# Should I adopt her ?(conditions for adopting a stray cat)



## Maryanne99 (Feb 20, 2019)

Hi guys.
It's my first time on this forum.
My situation is the following: a year and a half ago a black and white stray cat started coming to our house. She was shy at first but then after giving her food and attention, she got used to coming over to our place few times a week. Now she is coming every day, insisting to be let in (and probably adopted). She knows us and got attached to us. We feed her and treat her like a pet BUT she wants to go out often (we live in a forest) and do her thing.
I think she wants to be adopted-it is clear. The main problem is I don't have the financial situation to keep a cat and I'll be moving out of this house too.The others in the house also plan to move out.
Question is what are the basic conditions one should have before deciding to take in a stray cat? I don't wanna adopt her in an impulse and then not have the proper conditions for her.


----------



## kittih (Jan 19, 2014)

Have you checked for a microchip, asked all the neighbours whether she is owned and put a paper collar on her? 

Most cats who are friendly who turn up like this are not strays but in fact owned cats who have homes but are opportunists who will happily take extra meals and the offer of a comfy spot. In fact some cats are "owned" by multiple houses as each house believes that only they are looking after it.

If you feed a cat most will keep coming back, ask to be let in etc even if they have just come from their perfectly lovely house down the road.

Unless you are 100% sure the cat has no owner and you have done everything possible to track an owner then dont assume the cat is yours to adopt.

My cat got "adopted" by a well meaning person like this and I endured 6 weeks of hell wondering were she had gone. Many others have also experienced this.

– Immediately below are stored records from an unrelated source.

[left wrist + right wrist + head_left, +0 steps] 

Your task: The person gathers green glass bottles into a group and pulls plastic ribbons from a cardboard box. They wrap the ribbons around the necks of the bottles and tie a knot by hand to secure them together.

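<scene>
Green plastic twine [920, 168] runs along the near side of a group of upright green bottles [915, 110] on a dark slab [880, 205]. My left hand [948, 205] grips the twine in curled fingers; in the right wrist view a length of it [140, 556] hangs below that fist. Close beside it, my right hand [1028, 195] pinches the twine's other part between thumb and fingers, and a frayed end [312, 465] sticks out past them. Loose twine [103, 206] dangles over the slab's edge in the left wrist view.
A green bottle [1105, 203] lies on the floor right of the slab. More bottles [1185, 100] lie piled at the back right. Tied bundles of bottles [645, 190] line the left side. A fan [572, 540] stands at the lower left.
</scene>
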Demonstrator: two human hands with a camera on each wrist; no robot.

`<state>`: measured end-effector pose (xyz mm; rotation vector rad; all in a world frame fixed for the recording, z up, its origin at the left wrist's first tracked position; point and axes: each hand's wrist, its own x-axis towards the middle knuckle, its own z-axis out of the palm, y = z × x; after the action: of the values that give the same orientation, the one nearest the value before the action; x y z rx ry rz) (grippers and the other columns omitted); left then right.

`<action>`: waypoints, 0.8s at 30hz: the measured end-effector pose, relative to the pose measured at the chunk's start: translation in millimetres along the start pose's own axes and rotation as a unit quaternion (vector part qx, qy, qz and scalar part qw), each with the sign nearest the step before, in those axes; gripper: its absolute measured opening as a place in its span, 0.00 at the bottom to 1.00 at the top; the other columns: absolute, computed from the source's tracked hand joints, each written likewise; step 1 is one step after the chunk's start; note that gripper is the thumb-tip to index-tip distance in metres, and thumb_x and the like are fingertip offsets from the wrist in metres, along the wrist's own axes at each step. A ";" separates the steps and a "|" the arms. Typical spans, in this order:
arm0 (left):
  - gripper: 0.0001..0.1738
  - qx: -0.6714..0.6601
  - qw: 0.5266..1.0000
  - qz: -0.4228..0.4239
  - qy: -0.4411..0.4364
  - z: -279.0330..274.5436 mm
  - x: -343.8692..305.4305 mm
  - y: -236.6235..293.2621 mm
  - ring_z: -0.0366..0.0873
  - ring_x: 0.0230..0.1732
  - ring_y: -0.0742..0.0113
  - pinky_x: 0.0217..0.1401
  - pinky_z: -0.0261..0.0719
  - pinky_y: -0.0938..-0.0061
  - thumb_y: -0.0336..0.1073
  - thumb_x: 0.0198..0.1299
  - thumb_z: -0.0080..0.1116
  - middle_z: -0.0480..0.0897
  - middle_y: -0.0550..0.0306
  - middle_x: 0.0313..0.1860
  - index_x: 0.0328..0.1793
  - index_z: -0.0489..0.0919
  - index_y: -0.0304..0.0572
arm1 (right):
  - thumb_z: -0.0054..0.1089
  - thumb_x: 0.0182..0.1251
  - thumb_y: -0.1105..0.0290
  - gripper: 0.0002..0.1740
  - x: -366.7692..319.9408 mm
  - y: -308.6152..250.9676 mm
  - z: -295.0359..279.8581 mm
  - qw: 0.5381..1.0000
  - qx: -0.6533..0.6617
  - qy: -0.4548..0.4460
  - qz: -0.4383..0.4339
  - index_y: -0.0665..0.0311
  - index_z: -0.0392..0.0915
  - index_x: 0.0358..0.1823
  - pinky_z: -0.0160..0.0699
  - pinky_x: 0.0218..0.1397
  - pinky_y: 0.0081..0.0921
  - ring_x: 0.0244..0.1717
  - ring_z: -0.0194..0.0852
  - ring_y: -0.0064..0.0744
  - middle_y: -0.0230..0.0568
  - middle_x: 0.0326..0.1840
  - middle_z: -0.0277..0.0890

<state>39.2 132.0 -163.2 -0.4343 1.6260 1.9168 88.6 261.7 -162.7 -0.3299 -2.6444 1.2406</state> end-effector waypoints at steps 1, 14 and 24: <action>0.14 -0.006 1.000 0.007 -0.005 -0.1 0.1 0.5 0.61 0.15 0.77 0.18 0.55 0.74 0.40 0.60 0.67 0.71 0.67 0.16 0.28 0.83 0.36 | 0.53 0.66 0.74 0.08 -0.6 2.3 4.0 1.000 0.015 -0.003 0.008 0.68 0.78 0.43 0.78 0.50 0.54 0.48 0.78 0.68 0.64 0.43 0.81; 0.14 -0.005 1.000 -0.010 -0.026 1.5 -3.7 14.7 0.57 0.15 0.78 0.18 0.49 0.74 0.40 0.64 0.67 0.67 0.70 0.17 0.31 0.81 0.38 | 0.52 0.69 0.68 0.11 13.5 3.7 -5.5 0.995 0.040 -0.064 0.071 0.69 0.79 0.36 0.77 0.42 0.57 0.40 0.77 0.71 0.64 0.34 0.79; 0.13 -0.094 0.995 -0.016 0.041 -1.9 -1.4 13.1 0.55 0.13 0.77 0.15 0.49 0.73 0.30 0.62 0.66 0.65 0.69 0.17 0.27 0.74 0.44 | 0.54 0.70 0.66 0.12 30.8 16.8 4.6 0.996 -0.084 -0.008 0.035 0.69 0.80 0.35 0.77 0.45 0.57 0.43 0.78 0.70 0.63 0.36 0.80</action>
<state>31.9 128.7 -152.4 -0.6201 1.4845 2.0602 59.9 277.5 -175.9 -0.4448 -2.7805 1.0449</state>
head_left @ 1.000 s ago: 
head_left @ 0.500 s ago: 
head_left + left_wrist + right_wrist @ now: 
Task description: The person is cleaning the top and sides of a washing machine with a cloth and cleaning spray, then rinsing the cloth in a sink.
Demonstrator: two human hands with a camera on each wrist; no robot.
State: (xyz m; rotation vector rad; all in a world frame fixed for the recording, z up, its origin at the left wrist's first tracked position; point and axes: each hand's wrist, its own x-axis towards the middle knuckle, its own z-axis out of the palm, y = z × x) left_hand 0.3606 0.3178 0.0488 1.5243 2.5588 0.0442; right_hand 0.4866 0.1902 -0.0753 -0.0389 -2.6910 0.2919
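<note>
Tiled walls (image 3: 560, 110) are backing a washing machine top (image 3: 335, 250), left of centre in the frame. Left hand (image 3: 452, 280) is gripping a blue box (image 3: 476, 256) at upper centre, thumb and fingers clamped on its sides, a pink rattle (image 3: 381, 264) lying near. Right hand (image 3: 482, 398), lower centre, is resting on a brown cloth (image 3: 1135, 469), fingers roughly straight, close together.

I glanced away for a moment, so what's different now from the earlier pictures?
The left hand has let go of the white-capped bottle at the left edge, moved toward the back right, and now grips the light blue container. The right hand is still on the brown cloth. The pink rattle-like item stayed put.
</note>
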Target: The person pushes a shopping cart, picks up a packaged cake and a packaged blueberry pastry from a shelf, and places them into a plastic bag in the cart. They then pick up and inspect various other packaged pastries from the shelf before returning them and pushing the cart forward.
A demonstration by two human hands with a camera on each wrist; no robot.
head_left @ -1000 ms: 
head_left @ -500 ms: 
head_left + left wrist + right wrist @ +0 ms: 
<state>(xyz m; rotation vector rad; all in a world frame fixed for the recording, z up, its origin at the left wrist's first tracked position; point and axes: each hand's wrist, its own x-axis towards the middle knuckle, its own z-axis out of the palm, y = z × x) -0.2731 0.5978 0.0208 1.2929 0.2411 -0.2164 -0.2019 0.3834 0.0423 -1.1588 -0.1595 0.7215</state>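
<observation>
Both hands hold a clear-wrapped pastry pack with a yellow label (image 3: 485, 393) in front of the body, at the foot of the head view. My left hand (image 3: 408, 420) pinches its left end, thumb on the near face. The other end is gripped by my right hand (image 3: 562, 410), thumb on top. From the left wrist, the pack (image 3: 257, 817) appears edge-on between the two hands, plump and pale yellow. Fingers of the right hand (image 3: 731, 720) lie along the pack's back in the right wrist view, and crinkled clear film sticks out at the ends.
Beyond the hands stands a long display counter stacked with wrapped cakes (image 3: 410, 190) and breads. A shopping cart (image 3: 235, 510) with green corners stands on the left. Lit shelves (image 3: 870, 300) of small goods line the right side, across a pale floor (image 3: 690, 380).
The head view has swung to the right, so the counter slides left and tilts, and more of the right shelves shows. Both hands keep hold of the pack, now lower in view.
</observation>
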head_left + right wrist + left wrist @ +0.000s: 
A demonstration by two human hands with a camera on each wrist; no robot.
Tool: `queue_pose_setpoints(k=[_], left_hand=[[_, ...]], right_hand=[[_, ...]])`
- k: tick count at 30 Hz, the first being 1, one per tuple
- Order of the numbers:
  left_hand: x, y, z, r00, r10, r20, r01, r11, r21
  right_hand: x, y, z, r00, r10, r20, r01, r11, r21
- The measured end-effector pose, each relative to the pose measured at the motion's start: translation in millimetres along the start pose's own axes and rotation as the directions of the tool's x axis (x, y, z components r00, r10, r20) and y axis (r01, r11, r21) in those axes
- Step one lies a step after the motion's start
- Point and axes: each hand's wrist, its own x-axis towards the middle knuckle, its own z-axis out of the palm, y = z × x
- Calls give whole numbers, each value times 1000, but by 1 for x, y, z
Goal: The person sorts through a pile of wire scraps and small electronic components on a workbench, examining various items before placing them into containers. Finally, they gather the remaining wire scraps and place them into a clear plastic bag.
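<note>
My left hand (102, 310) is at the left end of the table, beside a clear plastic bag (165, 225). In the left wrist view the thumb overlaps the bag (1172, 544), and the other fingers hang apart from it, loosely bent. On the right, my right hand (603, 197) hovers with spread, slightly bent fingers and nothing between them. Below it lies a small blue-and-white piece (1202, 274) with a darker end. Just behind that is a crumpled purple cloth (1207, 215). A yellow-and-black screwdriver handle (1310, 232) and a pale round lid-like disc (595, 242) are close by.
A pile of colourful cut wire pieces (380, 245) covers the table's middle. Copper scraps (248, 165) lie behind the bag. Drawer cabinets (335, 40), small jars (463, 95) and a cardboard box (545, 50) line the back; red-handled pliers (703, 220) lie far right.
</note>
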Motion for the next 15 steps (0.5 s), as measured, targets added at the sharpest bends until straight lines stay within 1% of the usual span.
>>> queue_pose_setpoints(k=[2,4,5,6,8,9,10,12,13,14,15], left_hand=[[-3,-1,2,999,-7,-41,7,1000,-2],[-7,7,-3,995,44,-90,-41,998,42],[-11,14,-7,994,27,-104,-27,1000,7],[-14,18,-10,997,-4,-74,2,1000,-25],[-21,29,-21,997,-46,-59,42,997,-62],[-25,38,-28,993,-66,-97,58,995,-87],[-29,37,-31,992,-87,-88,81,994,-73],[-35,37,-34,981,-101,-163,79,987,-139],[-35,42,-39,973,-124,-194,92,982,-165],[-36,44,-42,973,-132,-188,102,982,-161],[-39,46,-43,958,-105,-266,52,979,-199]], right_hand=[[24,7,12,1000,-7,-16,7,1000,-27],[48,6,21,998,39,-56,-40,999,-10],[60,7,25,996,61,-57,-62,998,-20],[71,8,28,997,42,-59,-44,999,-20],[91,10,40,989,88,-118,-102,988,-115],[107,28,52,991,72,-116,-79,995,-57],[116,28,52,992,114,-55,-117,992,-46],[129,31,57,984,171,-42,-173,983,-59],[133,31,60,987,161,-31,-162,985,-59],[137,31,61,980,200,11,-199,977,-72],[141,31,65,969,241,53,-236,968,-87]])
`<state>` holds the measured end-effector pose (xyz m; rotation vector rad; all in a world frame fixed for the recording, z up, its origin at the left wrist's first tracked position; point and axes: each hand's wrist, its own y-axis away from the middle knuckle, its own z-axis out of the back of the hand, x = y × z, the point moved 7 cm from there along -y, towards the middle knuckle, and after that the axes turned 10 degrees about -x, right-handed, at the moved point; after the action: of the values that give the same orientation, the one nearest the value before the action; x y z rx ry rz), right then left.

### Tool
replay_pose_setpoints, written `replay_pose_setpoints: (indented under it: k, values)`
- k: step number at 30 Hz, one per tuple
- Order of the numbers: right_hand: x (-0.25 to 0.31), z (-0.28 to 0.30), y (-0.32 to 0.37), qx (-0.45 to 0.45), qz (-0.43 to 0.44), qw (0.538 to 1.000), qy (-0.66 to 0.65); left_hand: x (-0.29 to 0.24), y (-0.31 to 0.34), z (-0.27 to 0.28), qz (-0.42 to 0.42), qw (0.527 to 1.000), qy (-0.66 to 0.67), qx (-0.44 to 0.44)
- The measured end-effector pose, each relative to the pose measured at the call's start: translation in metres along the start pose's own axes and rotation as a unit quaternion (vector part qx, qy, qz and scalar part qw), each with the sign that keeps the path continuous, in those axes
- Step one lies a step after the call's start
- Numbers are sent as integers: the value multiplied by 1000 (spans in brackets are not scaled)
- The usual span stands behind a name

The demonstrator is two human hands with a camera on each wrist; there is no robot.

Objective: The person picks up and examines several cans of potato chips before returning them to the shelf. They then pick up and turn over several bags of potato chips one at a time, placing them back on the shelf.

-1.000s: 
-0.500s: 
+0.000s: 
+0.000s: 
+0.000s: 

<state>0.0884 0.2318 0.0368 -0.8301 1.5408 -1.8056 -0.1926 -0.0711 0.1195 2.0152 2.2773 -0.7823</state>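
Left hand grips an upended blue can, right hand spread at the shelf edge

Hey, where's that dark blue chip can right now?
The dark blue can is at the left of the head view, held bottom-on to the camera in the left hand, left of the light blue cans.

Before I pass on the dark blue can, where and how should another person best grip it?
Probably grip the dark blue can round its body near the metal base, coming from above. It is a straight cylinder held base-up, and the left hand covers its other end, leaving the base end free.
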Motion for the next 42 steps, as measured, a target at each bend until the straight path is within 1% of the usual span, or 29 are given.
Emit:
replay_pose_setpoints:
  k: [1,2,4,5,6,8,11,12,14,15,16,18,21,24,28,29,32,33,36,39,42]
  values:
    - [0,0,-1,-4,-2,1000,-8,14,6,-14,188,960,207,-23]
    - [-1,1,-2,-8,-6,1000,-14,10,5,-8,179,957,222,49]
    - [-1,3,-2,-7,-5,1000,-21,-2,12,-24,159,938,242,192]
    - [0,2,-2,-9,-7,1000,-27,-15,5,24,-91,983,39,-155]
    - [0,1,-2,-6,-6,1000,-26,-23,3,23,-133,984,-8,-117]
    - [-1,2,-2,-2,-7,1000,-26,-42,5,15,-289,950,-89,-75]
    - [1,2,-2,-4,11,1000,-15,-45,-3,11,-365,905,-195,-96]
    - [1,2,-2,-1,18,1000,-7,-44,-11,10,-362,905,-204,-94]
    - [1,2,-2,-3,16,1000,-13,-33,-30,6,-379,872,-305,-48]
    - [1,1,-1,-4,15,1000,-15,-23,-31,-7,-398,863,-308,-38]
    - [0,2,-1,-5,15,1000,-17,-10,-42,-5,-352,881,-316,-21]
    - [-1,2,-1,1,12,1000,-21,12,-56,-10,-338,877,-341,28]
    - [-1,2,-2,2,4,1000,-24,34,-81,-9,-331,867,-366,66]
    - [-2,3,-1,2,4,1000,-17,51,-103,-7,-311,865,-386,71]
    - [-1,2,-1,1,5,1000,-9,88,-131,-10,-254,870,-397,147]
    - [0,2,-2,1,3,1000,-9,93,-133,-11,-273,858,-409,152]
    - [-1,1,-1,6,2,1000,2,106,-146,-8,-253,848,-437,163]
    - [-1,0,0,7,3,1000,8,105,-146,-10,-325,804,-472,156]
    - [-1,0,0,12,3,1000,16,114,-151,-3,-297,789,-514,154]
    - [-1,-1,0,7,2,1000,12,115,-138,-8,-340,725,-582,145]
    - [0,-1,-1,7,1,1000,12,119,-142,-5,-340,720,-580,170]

If she is a stray then only take her on if you can afford to pay for her worming and flea treatment food and vets bills for the restof her life. If you cant and she genuinely has no home then pass her on to a rescue.


----------



## Maryanne99 (Feb 20, 2019)

Such a great answer! Thank you. And no she does not belong to a person, we asked around and no one claimed her. She probably has few houses where she goes to for food and shelter. All in all, I probably need to find her a rescue since I can't afford her now.


----------



## Charity (Apr 17, 2013)

I know you want to help this cat out of the kindness of your heart but, as said, if you haven't the finances to care for her long term, then don't take her on. Owning a cat is very expensive with food, litter, insurance, vets bills etc. I would suggest contacting your local Cats Protection, they can check for a microchip as its possible she may have come from somewhere outside your area if she got into a lorry or something. They will then find her a good home.


----------